__EXERCISE DESCRIPTION__. Every line below is to be copied exactly, with the pictures left out.

__DATA EXTRACT__.
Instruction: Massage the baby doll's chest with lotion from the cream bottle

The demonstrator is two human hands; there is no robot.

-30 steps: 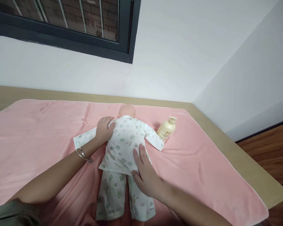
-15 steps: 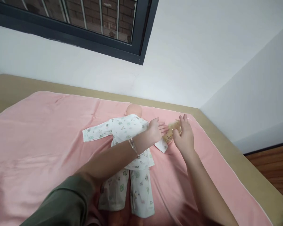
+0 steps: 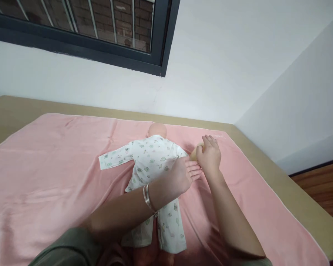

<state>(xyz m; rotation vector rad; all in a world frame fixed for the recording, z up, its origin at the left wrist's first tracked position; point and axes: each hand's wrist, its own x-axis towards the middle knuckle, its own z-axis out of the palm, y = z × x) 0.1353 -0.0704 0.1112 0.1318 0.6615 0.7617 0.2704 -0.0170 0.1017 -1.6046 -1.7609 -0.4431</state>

__EXPECTED ANSWER__.
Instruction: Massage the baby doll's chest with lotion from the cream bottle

The demonstrator is two human hands; there is no robot.

-30 steps: 
-15 steps: 
+0 steps: 

<state>(xyz m; rotation vector rad; all in a world frame fixed for the recording, z up, its origin at the left wrist's first tracked position; point and axes: each hand's wrist, its own x-axis towards the middle knuckle, its own z-axis out of the palm, y = z × x) 0.1353 -0.0704 0.1112 0.1318 0.6615 0.7617 0.2704 -0.0170 0.1017 -1.6046 -1.7609 -0.4431</state>

The response is complete as it stands.